A complete and exact copy of the data below is required.

START DATA BLOCK

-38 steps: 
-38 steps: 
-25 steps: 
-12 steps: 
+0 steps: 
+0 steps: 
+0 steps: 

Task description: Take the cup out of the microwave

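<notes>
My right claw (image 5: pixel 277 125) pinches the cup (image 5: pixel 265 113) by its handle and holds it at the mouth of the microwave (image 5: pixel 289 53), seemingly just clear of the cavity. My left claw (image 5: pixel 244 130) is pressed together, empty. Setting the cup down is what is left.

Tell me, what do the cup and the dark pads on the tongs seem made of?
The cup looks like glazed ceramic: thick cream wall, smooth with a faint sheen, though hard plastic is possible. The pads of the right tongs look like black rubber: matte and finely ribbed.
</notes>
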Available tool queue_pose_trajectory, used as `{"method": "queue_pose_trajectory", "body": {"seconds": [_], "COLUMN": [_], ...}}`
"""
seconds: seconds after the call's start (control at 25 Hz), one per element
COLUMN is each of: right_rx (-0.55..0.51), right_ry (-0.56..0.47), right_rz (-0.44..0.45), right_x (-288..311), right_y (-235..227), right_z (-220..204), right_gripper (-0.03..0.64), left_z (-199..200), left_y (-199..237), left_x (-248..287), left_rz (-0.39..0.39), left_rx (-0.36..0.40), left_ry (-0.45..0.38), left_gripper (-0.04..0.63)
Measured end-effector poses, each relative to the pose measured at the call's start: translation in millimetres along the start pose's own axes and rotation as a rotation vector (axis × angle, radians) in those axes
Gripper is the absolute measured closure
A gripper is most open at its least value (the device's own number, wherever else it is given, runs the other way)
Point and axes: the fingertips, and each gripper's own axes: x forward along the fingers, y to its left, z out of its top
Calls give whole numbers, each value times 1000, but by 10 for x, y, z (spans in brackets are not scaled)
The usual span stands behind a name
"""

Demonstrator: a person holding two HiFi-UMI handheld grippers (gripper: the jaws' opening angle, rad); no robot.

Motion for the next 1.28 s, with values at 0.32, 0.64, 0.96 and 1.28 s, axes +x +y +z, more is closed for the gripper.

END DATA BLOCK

■ RESULT FOR THIS TASK:
-38 steps: 
-38 steps: 
-25 steps: 
-12 steps: 
+0 steps: 
+0 steps: 
+0 steps: 

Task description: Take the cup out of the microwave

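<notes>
My right claw (image 5: pixel 277 125) pinches the cup (image 5: pixel 265 113) by its handle and holds it at the mouth of the microwave (image 5: pixel 289 53), seemingly just clear of the cavity. My left claw (image 5: pixel 244 130) is pressed together, empty. Setting the cup down is what is left.

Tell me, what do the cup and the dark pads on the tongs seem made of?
The cup looks like glazed ceramic: thick cream wall, smooth with a faint sheen, though hard plastic is possible. The pads of the right tongs look like black rubber: matte and finely ribbed.
</notes>
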Available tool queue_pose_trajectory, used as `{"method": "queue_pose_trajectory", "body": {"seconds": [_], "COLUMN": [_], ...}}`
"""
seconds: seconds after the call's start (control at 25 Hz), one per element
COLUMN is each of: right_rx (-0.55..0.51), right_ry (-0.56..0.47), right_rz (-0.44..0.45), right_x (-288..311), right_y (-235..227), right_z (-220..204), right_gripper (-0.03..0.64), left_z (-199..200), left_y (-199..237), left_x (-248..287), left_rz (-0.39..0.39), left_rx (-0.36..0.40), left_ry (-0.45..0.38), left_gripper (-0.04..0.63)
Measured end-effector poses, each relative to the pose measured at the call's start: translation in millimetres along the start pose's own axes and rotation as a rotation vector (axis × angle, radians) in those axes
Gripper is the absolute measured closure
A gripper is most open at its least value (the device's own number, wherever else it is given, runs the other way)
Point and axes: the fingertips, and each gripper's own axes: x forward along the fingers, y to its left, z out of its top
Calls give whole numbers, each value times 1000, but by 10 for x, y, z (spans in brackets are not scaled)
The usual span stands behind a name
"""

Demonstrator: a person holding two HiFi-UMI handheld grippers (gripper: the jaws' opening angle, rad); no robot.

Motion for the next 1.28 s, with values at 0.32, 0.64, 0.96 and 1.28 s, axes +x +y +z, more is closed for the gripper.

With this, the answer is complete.